Some readers of Publishing Perspectives may know that some controversy has dogged the program this year. Author Lauren Hough saw her essay collection, Leaving Isn’t the Hardest Thing (Penguin Random House/Vintage, April 2021), removed from nomination for a Lambda award after she defended the work of another author, Sandra Newman–whose The Men (Grove Atlantic) is set to be published tomorrow, on Tuesday (June 14).

The story of the Hough nomination was covered on March 21 by The New York Times‘ culture desk reporter Marc Tracy. And, also at the Times, there’s an opinion piece, just out on Sunday (June 12) from Pamela Paul about the reception that Newman’s The Men, from Grove, has received from many who of course cannot have read the book because it hasn’t been released.

In The Men, everyone with a Y chromosome suddenly disappears. Significantly, Newman tells Paul that she has seen the novel as an “exclusionary fable.” Unfortunately, that might be a good phrase for what can happen in social media when critics swarm a work of literature that they haven’t read but feel entitled to attack for what they’ve heard makes it problematic. Pamela Paul writes that the critics of The Men were wrong: “This is in no way a transphobic novel.”
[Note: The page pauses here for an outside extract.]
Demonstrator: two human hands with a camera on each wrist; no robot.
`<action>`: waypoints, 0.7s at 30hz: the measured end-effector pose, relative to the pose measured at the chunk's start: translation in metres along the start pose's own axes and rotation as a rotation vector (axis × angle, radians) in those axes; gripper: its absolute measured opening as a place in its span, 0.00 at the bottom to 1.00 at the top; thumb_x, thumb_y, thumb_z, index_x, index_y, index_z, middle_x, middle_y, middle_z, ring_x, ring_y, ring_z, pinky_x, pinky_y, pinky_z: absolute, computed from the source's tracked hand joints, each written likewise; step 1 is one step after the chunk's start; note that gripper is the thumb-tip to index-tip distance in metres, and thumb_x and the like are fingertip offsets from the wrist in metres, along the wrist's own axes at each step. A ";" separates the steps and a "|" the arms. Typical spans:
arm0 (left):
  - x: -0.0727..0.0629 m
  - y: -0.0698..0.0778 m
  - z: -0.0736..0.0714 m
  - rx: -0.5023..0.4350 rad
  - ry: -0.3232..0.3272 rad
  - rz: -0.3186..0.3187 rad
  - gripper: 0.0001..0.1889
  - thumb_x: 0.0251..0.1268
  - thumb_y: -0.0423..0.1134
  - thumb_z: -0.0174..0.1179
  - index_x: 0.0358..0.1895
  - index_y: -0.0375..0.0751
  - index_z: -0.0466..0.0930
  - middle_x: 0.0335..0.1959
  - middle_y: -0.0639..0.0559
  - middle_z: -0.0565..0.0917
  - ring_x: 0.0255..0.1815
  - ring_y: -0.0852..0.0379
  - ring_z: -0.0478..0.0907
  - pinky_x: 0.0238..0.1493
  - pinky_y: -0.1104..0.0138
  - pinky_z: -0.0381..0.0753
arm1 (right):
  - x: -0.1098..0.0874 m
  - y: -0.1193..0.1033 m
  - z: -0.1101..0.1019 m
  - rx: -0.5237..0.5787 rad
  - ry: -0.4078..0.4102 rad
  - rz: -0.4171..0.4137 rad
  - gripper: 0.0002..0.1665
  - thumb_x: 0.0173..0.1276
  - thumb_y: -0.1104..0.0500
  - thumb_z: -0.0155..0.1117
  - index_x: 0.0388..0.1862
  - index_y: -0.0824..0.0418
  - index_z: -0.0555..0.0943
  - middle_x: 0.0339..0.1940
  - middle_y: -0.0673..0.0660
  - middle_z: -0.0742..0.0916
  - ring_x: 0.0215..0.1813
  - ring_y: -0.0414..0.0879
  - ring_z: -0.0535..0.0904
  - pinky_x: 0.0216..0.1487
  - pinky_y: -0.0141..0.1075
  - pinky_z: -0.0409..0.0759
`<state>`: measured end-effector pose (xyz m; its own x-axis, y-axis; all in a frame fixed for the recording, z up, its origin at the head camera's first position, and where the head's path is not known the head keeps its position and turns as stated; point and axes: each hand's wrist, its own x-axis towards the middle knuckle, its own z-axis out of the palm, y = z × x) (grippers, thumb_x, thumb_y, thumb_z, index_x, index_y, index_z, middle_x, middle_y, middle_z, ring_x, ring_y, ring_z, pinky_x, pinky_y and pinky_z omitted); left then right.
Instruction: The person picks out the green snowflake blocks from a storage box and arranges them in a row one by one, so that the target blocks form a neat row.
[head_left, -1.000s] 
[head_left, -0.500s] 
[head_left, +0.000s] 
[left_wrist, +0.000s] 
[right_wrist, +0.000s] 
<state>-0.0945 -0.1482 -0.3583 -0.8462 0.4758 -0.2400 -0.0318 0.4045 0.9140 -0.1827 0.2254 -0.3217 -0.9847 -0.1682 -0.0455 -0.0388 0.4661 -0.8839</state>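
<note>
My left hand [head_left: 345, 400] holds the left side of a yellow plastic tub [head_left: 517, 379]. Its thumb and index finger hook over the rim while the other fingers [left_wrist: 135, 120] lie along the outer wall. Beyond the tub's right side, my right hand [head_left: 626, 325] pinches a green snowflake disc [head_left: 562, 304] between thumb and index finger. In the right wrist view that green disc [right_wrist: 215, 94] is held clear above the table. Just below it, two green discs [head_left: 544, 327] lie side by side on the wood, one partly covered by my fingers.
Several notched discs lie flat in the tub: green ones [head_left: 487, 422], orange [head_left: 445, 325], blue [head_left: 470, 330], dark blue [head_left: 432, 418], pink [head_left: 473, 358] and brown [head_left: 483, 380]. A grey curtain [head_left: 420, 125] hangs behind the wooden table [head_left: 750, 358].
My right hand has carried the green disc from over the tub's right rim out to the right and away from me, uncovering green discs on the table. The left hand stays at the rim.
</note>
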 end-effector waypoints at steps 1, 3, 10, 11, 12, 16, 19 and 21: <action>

The Hough and Newman events offer a  look at how overheated, punishing pile-ons online can have real impact. Paul writes, “What a sour irony that a dystopian fantasy brought a dark reality one step closer. In this frightful new world, books are maligned in hasty tweets, without even having been read, because of perceived thought crimes on the part of the author. Small but determined interest groups can gather gale force online and unleash scurrilous attacks on ideas they disapprove of or fear, and condemn as too dangerous even to explore.”

Both Marc Tracy’s article and Pamela Paul’s column–about some unfunny things that happened on the way to this year’s Lambda Literary Awards–are worth your consideration. As Paul concludes, “Most people don’t want to live in a world in which books are vilified without being read and their authors attacked ad hominem for the temerity of having written them. There’s an answer to attacks like these: Read the book.”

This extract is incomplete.